Overview
Forming a JSON object based on existing keys and values within a dataset is a common data transformation requirement in integration workflows.
In eZintegrations, Python Operations can be used to extract key-value pairs from nested JSON arrays and convert them into structured objects for simplified processing.
When to Use
Use this method when attribute data is stored as an array of objects and needs to be transformed into a flat key-value structure.
- Normalizing attribute-based datasets
- Creating lookup objects from nested data
- Simplifying complex JSON structures
- Preparing data for downstream integrations
- Improving reporting and analytics workflows
How It Works
The Python script retrieves the attributes array from the input dataset.
Each element in the array is processed to extract the attributename as the key and attributevalue as the corresponding value. These pairs are stored in a new JSON object.
The newly created object is then appended to the original dataset under the datalines key.
Input Data
The Python Operation receives a single-line JSON object containing an attributes array.
{
"id": 123,
"name": "sample",
"lastname": "dataset",
"attributes": [
{
"attributename": "item",
"attributevalue": "27",
"attribute_code": 12234
},
{
"attributename": "item2",
"attributevalue": "47",
"attribute_code": 12334
},
{
"attributename": "item1",
"attributevalue": "37",
"attribute_code": 13234
}
]
}
Python Operation Logic
When running scripts in Python Operations, incoming data is stored in the pycode_data variable. This variable is used to read and update the dataset.
The following script extracts attribute values and constructs a new JSON object dynamically.
Responsedata = []
new_data = pycode_data['attributes']
datalines = {}
for attribute in new_data:
datalines[attribute["attributename"]] = attribute["attributevalue"]

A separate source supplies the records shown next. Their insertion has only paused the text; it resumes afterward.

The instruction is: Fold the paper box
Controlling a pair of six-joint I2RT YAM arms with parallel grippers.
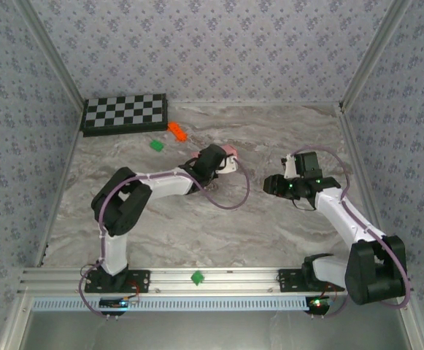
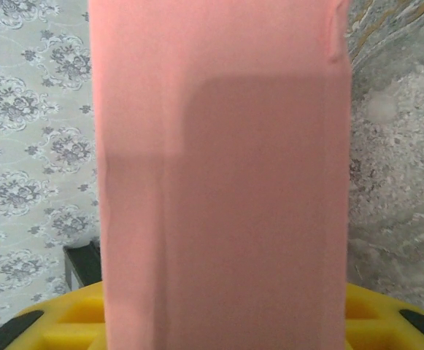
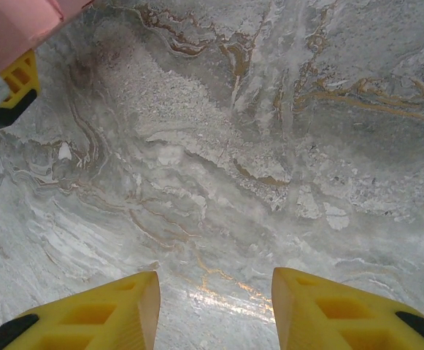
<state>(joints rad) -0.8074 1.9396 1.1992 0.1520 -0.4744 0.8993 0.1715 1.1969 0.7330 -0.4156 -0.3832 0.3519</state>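
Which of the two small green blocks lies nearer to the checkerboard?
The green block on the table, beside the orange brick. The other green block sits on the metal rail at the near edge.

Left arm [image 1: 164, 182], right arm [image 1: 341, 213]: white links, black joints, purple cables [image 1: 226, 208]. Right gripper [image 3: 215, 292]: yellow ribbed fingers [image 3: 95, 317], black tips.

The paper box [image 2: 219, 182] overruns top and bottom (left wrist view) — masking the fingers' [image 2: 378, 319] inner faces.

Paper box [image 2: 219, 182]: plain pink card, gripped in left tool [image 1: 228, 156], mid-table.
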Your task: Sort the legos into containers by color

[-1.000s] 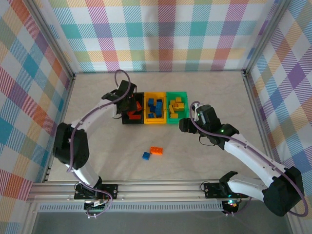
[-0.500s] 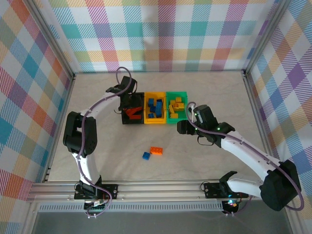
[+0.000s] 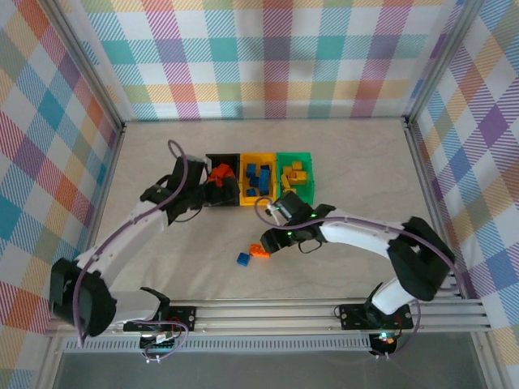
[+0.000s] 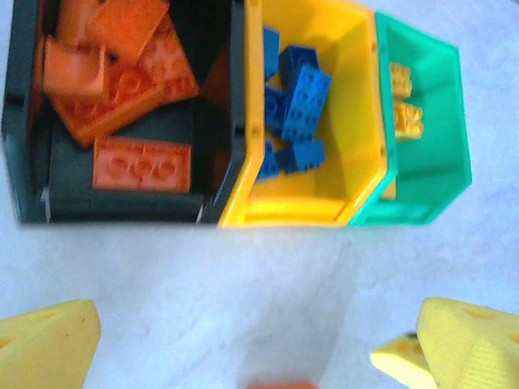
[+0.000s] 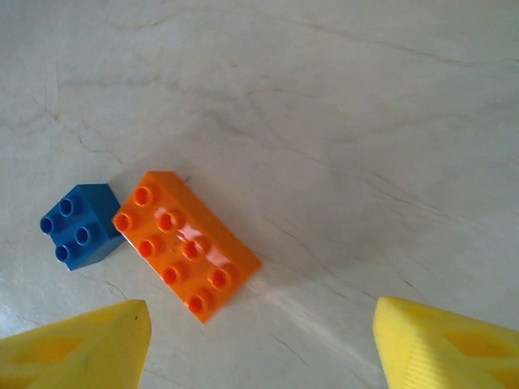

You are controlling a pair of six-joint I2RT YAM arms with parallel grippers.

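Three open-topped bins in a row, walls touching. Yellow bin (image 4: pixel 361 121) in the middle holds blue bricks (image 4: pixel 304 101), jumbled. Black bin (image 4: pixel 16 121) touches yellow bin's left side and holds orange bricks (image 4: pixel 122 89), piled and tilted. Green bin (image 4: pixel 442 162) touches yellow bin's right side and holds yellow bricks (image 4: pixel 405 120). Two loose pieces lie on the near side of yellow bin, well apart from it: orange 2x4 brick (image 5: pixel 186 245), studs up, and blue 2x2 brick (image 5: pixel 77 225), studs up, just left of the orange one with corners about touching.

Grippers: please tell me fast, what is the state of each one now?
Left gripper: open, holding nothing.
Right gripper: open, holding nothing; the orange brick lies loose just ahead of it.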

pycode_data["datalines"] = datalines
Output Data
After applying the Python script, a new datalines object is added to the original dataset.
{
"id": 123,
"name": "sample",
"lastname": "dataset",
"attributes": [
{
"attributename": "item",
"attributevalue": "27",
"attribute_code": 12234
},
{
"attributename": "item2",
"attributevalue": "47",
"attribute_code": 12334
},
{
"attributename": "item1",
"attributevalue": "37",
"attribute_code": 13234
}
],
"datalines": {
"item": "27",
"item2": "47",
"item1": "37"
}
}
How to Use
Follow these steps to generate key-value objects from attribute datasets.
- Configure the integration to receive JSON data with an attributes array.
- Open the Python Operation editor.
- Paste the transformation script.
- Ensure the attributes key exists in the input.
- Save and deploy the workflow.
- Test the transformation using sample data.
Use Case Example
This transformation is useful for simplifying attribute-based records.
- Input Format: Array of attribute objects
- Output Format: Flat key-value object
- Usage: Reporting, validation, and data enrichment
Troubleshooting
- Ensure the attributes field is present in the input data.
- Verify that attributename and attributevalue keys exist.
- Check for empty attribute arrays.
- Confirm that pycode_data is properly initialized.
- Review logs if datalines is missing.
Frequently Asked Questions
What is the purpose of the datalines object?
The datalines object provides a simplified key-value representation of attribute data for easier access.
Can duplicate attribute names be used?
No. If duplicate attributename values exist, later entries will overwrite earlier ones.
Does this script modify the original attributes array?
No. The attributes array remains unchanged. A new datalines object is added.
Can numeric values be preserved?
This script preserves values as provided. Type conversion must be handled separately if required.
Is this method suitable for large datasets?
Yes. The script processes attributes dynamically and scales based on system limits.
Notes
- This method assumes a consistent attribute structure.
- Validate input data before transformation.
- Avoid duplicate attribute names.
- Test transformations in a staging environment.